Ich mag nicht aus Flugzeugen springen – Nantke muss alleine klarkommen

Das Auswärtige Amt schreibt: „In Bolivien kommt es immer wieder regional zu sozialen Unruhen, die schnell eskalieren können. Reisenden wird dringend empfohlen, Protestveranstaltungen und Menschenansammlungen im ganzen Land zu meiden.“ Na, klar. Lass Dich nicht von Fremden ansprechen. Trinke nicht, rauche nicht. Meide Menschenansammlungen.

2558 Meter. Für bolivianische Verhältnisse liegt Cochabamba nicht sonderlich hoch. Aber Nantke hat für uns ein unerwartet touristisches Programm organisiert. Wir reisen zuerst mit dem Bus und später mit dem Zug von Cochabamba in die richtigen Berge. Auf der Fahrt laufen lauter Gringo-Videos. In einem Film geht es ausgerechnet darum, dass Liam Neesons Tochter (in Nantkes Alter!) entführt wird. Jedenfalls fliegt Liam kurzerhand nach Monte Gockelo und haut sie da raus. Wahrscheinlich hatte Bruce Willis keine Zeit. Und genau das beschreibt das Problem: Ich bin ungeübt im Umgang mit Handfeuerwaffen. Ich mag nicht ohne Fallschirm aus Flugzeugen springen. Nantke muss alleine klarkommen.

„Sorgst Du Dich noch um mich?“ Gute Frage.

3670 Meter. In Uyuni ist es kalt, öde und windig. Ein Umschlagplatz für Touristen. Von hier fährt uns Mario, ein schlauer Typ mit einem unglaublichen Orientierungssinn, auf den Salar de Uyuni, den grellen See aus Salz. Und es geht weiter, Marios Toyota Land Cruiser krabbelt die Felsen hoch. Wir verinnerlichen das bolivianische Mantra: Durchfall? Kokablätter! Schmerzen? Kokablätter! Höhenkrankheit? Kokablätter!

Unheimlich groß, unheimlich hoch, wir knacken die 5000 Meter-Grenze. Morgens um sieben liegen wir im Nationalpark Eduardo Abaroa in einer Thermalquelle. Während die frostigen Nächte und die Strapazen in Flugzeugen, Zügen, Bussen und Autos aus unseren Knochen strömen, fragt mich Nantke: „Sorgst Du Dich noch um mich?“ Gute Frage. Wenn ich ehrlich bin, sind meine Albträume kaum weniger beängstigend als vor zwei Wochen.
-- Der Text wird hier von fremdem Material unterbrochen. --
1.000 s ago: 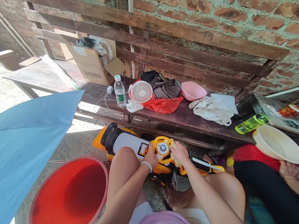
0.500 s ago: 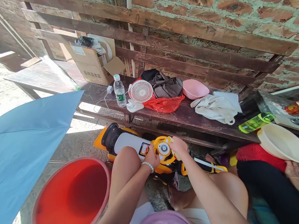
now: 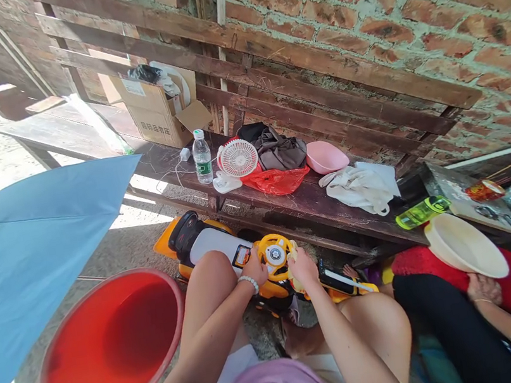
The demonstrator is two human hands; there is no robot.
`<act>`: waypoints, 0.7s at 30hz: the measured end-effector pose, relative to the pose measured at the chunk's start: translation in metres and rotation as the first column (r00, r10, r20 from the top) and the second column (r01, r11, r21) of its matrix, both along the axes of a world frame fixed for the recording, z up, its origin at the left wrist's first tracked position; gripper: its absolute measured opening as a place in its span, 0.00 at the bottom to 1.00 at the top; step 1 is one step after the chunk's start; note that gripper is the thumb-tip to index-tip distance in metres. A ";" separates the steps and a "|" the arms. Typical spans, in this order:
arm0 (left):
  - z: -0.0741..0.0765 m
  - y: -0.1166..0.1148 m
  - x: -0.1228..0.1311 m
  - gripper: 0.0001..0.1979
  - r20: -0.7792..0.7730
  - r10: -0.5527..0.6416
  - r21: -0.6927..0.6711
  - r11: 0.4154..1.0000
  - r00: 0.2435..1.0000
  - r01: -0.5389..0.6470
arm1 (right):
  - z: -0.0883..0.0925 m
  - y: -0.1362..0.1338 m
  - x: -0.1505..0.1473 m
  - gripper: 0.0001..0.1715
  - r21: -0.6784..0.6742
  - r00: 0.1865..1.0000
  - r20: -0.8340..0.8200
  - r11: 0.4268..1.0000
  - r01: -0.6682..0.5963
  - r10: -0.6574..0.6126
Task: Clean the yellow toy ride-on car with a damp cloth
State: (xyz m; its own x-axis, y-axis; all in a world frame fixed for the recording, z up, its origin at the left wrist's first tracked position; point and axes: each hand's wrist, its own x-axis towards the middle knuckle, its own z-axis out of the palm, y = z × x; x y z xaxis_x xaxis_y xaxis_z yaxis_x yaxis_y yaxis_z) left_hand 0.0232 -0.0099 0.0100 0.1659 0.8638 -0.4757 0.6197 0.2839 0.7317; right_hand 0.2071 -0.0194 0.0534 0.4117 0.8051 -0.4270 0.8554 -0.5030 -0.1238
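Note:
A yellow toy steering wheel (image 3: 273, 238) with a white hub belongs to a yellow, white and black ride-on toy vehicle (image 3: 205, 242) in front of my knees. My left hand (image 3: 257, 269), with a beaded bracelet at its wrist, is closed on the wheel's left rim. On the right side of the wheel, my right hand (image 3: 304, 267) is closed around a pale yellow, cloth-like piece (image 3: 293, 252), pressed against the rim. Most of that piece is hidden by my fingers. A black and white arm of the toy (image 3: 341, 282) extends to the right.
A wooden bench (image 3: 286, 203) bears a water bottle (image 3: 202, 156), white fan (image 3: 238, 158), pink bowl (image 3: 326, 156) and cardboard box (image 3: 154, 110). Left of me are a red tub (image 3: 179, 305) and blue umbrella (image 3: 52, 241). At right, another person's hand (image 3: 484, 290) holds a cream basin (image 3: 465, 246).
The view has shifted slightly, moving most things a little left in the picture. Both my hands stay at the steering wheel, the right one slightly lower against the rim.

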 end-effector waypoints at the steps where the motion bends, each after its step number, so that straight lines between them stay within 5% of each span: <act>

Und während mir die (wenigen) Haare zu Eiszapfen gefrieren, antworte ich ausweichend: „Ich schätze, dass auch ein bolivianischer Vater Angst haben müsste, wenn seine Tochter ein Jahr in Deutschland verbringen wollte.“ Ich hätte auch sagen können: „Die Welt ist voller Dummköpfe und schlechter Menschen. Es ist schrecklich schwer, das eigene Kind loszulassen.“ Und Bruce Willis hat nie Zeit.